No question. You want to ensure the safety of those around you. You make every effort to keep it that way. Safety codes, reporting every incident promptly, and reviewing the cause of injury or property damage are all things you do regularly. But accidents still happen. Sometimes you feel like you can see a pattern.
Do you sound familiar?
It seems that accidents can happen regardless of your intention or design. You can still face disaster even with strong contingency plans and a solid claims management review.
Have you ever felt that there might be a way for you to discover the “more than coincidence” incidents? It may be. You may be able to avoid the next injury by using the right claims management system.
There are two ways that a claims management system can detect safety problems before they occur. How can you improve safety ratings and prevent more accidents from happening?
1. It is important to be able to organize the facts and find patterns.
2. Ability to communicate to those who make final changes or organize the budgets that there is an issue and that money, time and energy are required to fix it.
To monitor safety compliance within claims systems, reports, tables, graphs and tabulations are all necessary.
You should be able to report on accidents in a variety of situations, including claim percentage, accident type, day, week, employee gender and age, length of employment, body part, and employee gender. If standard reports don’t provide the information you need, a good claims management system will allow you to run ad-hoc reports.
The usefulness of your claims management system is directly related to how it provides the information.

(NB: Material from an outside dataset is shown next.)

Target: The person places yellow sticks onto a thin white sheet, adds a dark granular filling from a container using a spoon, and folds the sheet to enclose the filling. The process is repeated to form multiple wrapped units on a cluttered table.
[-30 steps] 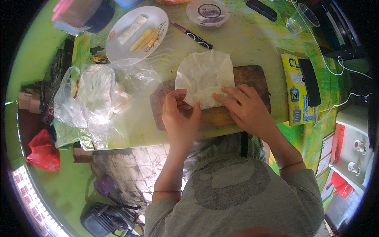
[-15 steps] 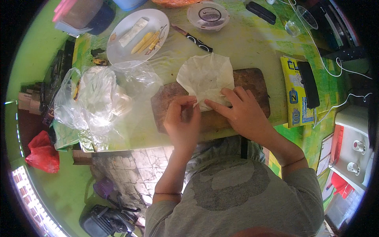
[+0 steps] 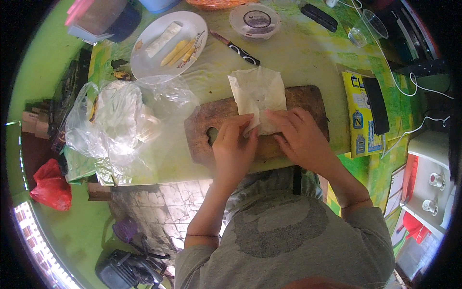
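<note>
A thin, pale spring roll wrapper (image 3: 262, 89) lies on a dark wooden cutting board (image 3: 308, 103), its left side folded inward. My left hand (image 3: 233, 144) pinches the folded left edge near the wrapper's near end. On the other side, my right hand (image 3: 301, 135) grips the near right part, fingers on top and thumb low at the edge. Whatever lies under the near fold is hidden. Farther back, a white oval plate (image 3: 147, 36) bears a rolled white wrapper (image 3: 163, 39) and several yellow banana pieces (image 3: 179, 52).
Left of the board sits a clear plastic bag (image 3: 118, 123) with white sheets inside. Behind the board lie a black-handled knife (image 3: 243, 53) and a lidded round tub (image 3: 255, 20). To the right are a yellow packet (image 3: 357, 120) and a black phone-like slab (image 3: 376, 106).
The wrapper's left side has been folded inward, narrowing it. My left hand has moved right with that edge; my right hand has shifted slightly and drawn its fingers in.
</note>
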### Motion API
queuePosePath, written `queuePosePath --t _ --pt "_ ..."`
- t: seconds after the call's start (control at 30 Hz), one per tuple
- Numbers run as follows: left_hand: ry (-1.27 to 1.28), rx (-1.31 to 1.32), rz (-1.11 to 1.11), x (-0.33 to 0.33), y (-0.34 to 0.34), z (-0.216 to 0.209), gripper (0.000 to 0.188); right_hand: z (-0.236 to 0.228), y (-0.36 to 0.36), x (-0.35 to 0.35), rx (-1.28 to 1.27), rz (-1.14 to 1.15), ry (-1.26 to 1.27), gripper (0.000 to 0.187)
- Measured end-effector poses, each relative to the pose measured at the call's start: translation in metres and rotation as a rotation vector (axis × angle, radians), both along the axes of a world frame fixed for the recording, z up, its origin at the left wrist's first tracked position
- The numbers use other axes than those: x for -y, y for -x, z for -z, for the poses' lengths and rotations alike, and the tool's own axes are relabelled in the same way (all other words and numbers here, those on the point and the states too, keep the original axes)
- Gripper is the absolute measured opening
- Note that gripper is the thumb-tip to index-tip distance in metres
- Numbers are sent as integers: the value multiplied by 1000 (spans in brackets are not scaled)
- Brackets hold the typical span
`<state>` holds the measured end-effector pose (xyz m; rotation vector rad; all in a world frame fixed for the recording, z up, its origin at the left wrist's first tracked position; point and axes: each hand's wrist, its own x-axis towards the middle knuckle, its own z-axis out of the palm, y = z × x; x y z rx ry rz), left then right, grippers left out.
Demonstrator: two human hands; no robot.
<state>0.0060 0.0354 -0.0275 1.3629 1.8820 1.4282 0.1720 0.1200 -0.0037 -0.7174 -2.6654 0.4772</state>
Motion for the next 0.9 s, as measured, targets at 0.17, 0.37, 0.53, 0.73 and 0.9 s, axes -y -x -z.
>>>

All occupational safety programs have one primary goal: to ensure a safe workplace. You must capture all information about accidents in order to make sure it happens. You need a system that can extract the data into graphs and charts. You won’t be able to influence decision-makers if you have to use obscure codes to filter through data columns.
A well-designed claims system will help you manage and learn from all claims and incidents that are recorded in your program.
To improve safety and avoid future accidents, these incidents must be recorded. You should be able capture incidents and accidents so that you can track them. The system should provide a summary of its findings in clear, easy-to-understand end products such as simple graphs.
The only way to prevent accidents is to address the causes. If you don’t have the information necessary to analyze your data, this is difficult to achieve. A claims system is the foundation of any loss safety program. It allows you to collect the information you need and allows you to use this information to create an analytical format that will help you prevent future incidents.
What are the key features of a claims management system for your company?
You need to make sure that your claims system does the job you want it to do. You will need to perform a two-tier process: claim recording from your claims system and claim analysis using the projection factors.
Your system should allow you to trust it to give you all the facts that you require, even if they aren’t always clear. With a solid system, ad hoc reporting should be possible. A claims system must also be able to provide you with useful reports that can be easily and clearly shared with others who might not be as familiar with the facts.
To prevent accidents you must identify, capture, and analyze the causal factors that cause them. Software that tracks claims can help you identify patterns in accidents. This is the first step to creating a safe workplace.